Details der gemeinsamen Operation
Laut einer offiziellen Erklärung des US-Zentralbefehls (CENTCOM), die in dem sozialen Netzwerk X veröffentlicht wurde, führten Kampfflugzeuge beider Länder am 28. Juli eine Serie hochpräziser Schläge aus. Infolge des Angriffs wurden mehrere Logistikobjekte und Waffenlager zerstört, die terroristischen Gruppen im Osten des Irak gehörten.
Im Kommando wurde betont, dass die Aktionen dieser Gruppen vom Korps der Wächter der Islamischen Revolution (IRGC) koordiniert wurden. Die Operation war eine direkte Antwort auf die Eskalation der Gewalt: In den letzten 72 Stunden hatten von Iran unterstützte Kämpfer mehr als 30 Angriffe mit unbemannten Fluggeräten durchgeführt.
Statistik der Bedrohungen und Warnungen
Amerikanische Militärs gaben bekannt, dass keiner der Angriffe auf US-Stellungen in den letzten Tagen sein Ziel erreicht hat. Die Statistik für einen längeren Zeitraum sieht jedoch besorgniserregend aus: Allein zwischen Februar und April 2026 unternahmen pro-iranische Gruppen im Irak mehr als 600 Angriffsversuche gegen US-Bürger und US-Objekte.

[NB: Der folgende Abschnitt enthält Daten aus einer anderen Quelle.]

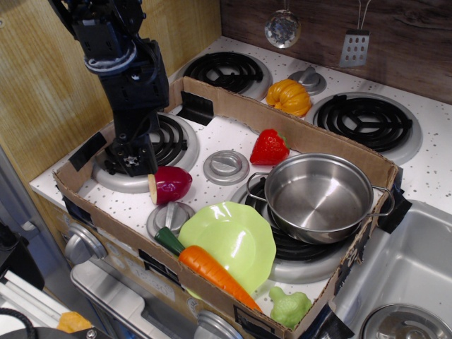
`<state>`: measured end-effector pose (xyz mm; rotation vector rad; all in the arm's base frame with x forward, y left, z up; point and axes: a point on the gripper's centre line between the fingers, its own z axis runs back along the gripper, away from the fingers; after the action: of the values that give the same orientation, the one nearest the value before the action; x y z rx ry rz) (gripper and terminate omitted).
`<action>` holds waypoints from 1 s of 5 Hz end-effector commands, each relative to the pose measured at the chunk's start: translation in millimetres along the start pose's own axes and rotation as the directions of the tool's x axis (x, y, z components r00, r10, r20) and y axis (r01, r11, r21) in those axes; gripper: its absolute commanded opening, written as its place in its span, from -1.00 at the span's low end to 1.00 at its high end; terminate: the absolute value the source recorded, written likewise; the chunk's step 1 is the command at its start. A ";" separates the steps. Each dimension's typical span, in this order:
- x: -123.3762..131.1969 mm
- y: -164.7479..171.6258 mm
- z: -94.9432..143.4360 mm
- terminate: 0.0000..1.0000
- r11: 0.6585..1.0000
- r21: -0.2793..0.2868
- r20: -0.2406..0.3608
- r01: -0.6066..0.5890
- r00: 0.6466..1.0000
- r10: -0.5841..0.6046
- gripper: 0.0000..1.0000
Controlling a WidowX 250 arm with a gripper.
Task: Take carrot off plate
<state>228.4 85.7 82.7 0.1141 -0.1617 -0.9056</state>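
We cannot tell whether the jaws (132, 161) are apart or together: they point straight down onto the front left burner (169, 145), and their tips merge with the dark coil below them. Nothing appears to be held in them. The black arm (120, 63) rises from there toward the upper left corner.

Just right of the jaws we see a dark red half vegetable (169, 184) with a pale cut face, lying on the speckled white table (212, 138). Beyond it sits a round grey knob (226, 167), then a red strawberry (268, 147).

The carrot (208, 267) lies well apart from the jaws, at the front. Its orange body rests slantwise across the near edge of the plate (236, 233), its green stem end poking past the rim on the left, its tip reaching the cardboard wall (296, 131).

Right of the plate stands a steel pot (318, 198) on a burner. A pumpkin (288, 97) sits outside the cardboard at the back.
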 end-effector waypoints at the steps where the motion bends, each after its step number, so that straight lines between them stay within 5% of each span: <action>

In der CENTCOM-Erklärung befindet sich eine harte Warnung an Teheran:
„Der IRGC und seine terroristischen Stellvertreter müssen diese Angriffe einstellen, um weitere militärische Gegenmaßnahmen der USA zu vermeiden“.
Kontext der Verschärfung
Die Ereignisse entwickeln sich vor dem Hintergrund anhaltender Spannungen in der Region. Am 29. Juli startete Iran eine ballistische Rakete gegen eine der US-Stützpunkte im Nahen Osten. Dies war der erste Schlag, nachdem die Parteien in der vergangenen Woche die Beschüsse vorübergehend eingestellt hatten.

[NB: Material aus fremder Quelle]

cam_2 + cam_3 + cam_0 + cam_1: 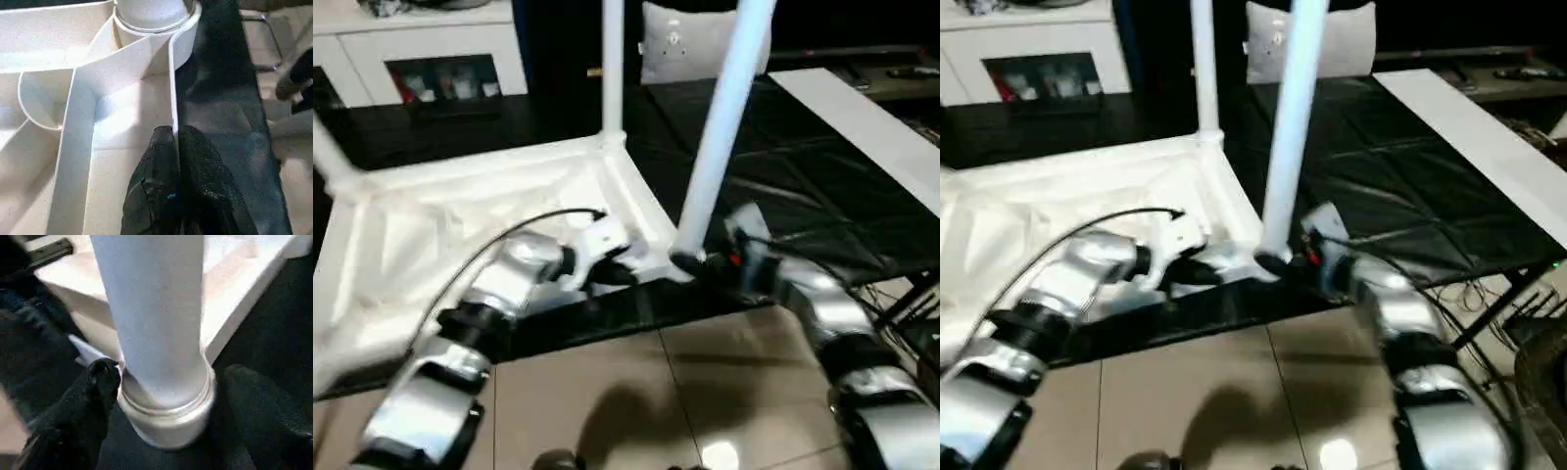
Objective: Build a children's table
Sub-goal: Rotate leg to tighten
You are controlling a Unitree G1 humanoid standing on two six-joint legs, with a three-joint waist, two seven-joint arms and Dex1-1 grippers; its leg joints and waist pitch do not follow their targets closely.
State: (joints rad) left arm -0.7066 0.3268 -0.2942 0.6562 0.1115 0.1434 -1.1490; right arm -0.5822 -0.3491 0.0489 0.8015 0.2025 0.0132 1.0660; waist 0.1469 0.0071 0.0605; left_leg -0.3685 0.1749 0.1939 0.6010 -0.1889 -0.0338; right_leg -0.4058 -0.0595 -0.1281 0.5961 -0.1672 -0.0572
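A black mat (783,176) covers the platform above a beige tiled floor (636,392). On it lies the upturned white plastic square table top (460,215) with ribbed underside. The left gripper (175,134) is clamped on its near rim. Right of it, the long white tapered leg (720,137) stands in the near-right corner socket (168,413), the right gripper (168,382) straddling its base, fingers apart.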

Gleichzeitig ist der politische Dialog nicht abgeschlossen. Der US-Präsident Donald Trump hatte zuvor erklärt, dass Washington ein positives Ergebnis der Verhandlungen mit dem Iran nicht ausschließt, aber gleichzeitig die Bereitschaft zu einem alternativen Szenario im Falle eines fehlenden Konsenses betonte.